What is being asked: Write out the data word for word and drop any picture you find.

Data segment:
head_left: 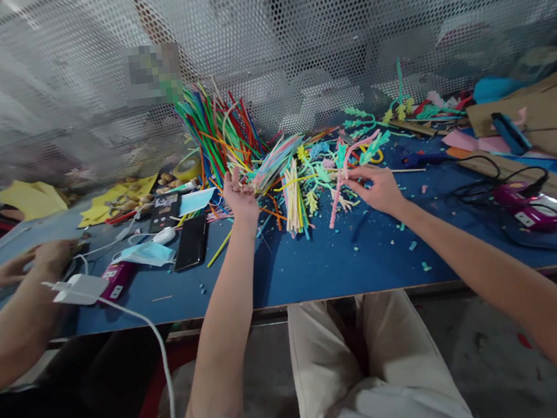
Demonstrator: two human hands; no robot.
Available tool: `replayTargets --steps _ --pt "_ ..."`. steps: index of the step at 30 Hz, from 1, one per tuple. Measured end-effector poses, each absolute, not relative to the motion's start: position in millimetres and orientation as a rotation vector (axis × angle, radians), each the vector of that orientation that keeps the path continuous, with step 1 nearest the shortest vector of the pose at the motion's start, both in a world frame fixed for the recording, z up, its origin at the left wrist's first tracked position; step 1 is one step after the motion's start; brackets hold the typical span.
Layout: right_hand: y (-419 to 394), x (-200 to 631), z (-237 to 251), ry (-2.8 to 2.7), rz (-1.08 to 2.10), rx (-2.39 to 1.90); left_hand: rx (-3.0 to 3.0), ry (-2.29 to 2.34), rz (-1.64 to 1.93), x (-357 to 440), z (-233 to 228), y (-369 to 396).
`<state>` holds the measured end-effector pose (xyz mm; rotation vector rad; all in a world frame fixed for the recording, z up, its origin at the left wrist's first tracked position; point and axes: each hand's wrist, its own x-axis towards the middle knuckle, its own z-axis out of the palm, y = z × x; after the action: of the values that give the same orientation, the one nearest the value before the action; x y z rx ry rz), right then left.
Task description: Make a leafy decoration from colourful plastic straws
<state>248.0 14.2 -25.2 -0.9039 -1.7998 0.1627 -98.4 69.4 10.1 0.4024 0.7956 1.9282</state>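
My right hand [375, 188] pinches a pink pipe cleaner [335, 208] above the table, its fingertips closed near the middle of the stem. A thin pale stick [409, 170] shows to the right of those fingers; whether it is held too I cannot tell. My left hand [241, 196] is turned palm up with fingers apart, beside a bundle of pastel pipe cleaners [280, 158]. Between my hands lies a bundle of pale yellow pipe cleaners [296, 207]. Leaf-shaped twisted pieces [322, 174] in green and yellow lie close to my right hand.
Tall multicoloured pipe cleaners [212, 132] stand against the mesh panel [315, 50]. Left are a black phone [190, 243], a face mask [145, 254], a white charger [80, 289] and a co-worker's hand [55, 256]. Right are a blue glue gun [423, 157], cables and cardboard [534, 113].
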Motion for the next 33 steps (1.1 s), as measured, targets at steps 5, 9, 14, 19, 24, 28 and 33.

Solution for this task:
head_left: 
Demonstrator: two human hands; no robot.
Available tool: `replayTargets --steps _ --pt "_ ..."`. steps: index of the step at 30 Hz, from 1, one per tuple. Measured end-effector poses, each absolute, not relative to the motion's start: position in millimetres and orientation as a rotation vector (axis × angle, radians), each the vector of that orientation that keeps the path continuous, with step 1 nearest the shortest vector of the pose at the motion's start, both in a world frame fixed for the recording, z up, its origin at the left wrist's first tracked position; step 1 is one step after the motion's start; brackets hold the typical span.
Layout: right_hand: y (-419 to 394), x (-200 to 631), z (-237 to 251), ry (-2.8 to 2.7), rz (-1.08 to 2.10), rx (-2.39 to 1.90); left_hand: rx (-3.0 to 3.0), ry (-2.29 to 2.34), rz (-1.64 to 1.93), x (-357 to 440), z (-233 to 228), y (-369 to 396).
`<state>` holds the measured end-effector pose (xyz mm; rotation vector rad; all in a world frame fixed for the recording, z up, its origin at the left wrist's first tracked position; point and axes: each hand's wrist, its own x-axis towards the middle knuckle, its own z-axis out of the palm, y = z × x; after the action: of the values that give the same orientation, the one nearest the value before the action; x y z rx ry rz), right then left.
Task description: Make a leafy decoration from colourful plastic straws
<state>248.0 14.2 -25.2 -0.9039 -1.7998 0.1627 -98.4 69.4 10.1 0.4024 0.7956 1.9282</state>
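My right hand [375, 188] pinches a pink pipe cleaner [335, 208] above the table, its fingertips closed near the middle of the stem. A thin pale stick [409, 170] shows to the right of those fingers; whether it is held too I cannot tell. My left hand [241, 196] is turned palm up with fingers apart, beside a bundle of pastel pipe cleaners [280, 158]. Between my hands lies a bundle of pale yellow pipe cleaners [296, 207]. Leaf-shaped twisted pieces [322, 174] in green and yellow lie close to my right hand.
Tall multicoloured pipe cleaners [212, 132] stand against the mesh panel [315, 50]. Left are a black phone [190, 243], a face mask [145, 254], a white charger [80, 289] and a co-worker's hand [55, 256]. Right are a blue glue gun [423, 157], cables and cardboard [534, 113].
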Motion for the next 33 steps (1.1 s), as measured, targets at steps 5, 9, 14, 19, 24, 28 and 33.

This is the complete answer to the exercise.